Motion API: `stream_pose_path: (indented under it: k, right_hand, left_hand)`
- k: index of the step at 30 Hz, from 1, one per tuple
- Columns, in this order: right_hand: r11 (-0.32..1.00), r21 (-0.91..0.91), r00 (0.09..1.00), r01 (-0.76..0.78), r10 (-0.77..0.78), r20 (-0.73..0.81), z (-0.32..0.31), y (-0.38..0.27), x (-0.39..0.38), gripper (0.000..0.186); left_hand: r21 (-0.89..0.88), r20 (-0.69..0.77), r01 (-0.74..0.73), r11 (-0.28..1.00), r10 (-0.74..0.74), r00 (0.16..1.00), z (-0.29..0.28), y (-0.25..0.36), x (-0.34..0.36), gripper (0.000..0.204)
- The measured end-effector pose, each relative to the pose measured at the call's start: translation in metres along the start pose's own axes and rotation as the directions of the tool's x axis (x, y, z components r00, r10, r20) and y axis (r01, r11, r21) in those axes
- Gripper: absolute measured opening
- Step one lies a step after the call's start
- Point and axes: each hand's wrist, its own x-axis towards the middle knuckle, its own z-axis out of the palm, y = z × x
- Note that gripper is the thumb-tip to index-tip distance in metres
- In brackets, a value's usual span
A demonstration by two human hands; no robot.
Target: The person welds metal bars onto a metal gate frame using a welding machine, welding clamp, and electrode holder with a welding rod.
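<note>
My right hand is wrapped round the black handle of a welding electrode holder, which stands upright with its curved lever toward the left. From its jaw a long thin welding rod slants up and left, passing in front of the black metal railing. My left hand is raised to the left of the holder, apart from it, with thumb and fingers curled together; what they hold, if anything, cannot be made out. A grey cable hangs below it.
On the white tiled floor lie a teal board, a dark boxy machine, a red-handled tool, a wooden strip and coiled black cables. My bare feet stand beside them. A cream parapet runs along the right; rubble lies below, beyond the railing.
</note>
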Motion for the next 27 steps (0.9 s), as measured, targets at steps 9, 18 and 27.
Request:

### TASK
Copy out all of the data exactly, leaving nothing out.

### OUTPUT OF THE EXERCISE
Motion API: `stream_pose_path: (indented under it: k, right_hand, left_hand)`
- k: index of the step at 30 Hz, from 1, one per tuple
- Columns, in this order: right_hand: r11 (-0.32..1.00), r21 (-0.91..0.91), r00 (0.09..1.00), r01 (-0.76..0.78), r10 (-0.77..0.78), r20 (-0.73..0.81), z (-0.32..0.31), y (-0.38..0.27), x (-0.39..0.38), gripper (0.000..0.186); left_hand: r21 (-0.89..0.88), r20 (-0.69..0.77), r01 (-0.74..0.73), r11 (-0.28..1.00), r10 (-0.74..0.74), r00 (0.16..1.00), z (-0.29..0.28), y (-0.25..0.36), x (-0.34..0.36), gripper (0.000..0.204)
- The measured end-effector pose, each relative to the pose measured at the call's start: translation in metres along the start pose's own axes and rotation as the directions of the tool's x axis (x, y, z components r00, r10, r20) and y axis (r01, r11, r21) in those axes
- Gripper: absolute measured opening
- Step one lies a step after the call's start
- Point and axes: each hand's wrist, its own x-axis towards the middle knuckle, its own z-axis out of the palm, y = z × x
- Note that gripper is the thumb-tip to index-tip distance in metres
- In brackets, a value's usual span
A demonstration by two human hands; no robot.
Target: The person welds metal bars onto a metal gate frame using a welding machine, welding clamp, and electrode holder with a welding rod.
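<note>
My right hand is wrapped round the black handle of a welding electrode holder, which stands upright with its curved lever toward the left. From its jaw a long thin welding rod slants up and left, passing in front of the black metal railing. My left hand is raised to the left of the holder, apart from it, with thumb and fingers curled together; what they hold, if anything, cannot be made out. A grey cable hangs below it.
On the white tiled floor lie a teal board, a dark boxy machine, a red-handled tool, a wooden strip and coiled black cables. My bare feet stand beside them. A cream parapet runs along the right; rubble lies below, beyond the railing.
</note>
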Motion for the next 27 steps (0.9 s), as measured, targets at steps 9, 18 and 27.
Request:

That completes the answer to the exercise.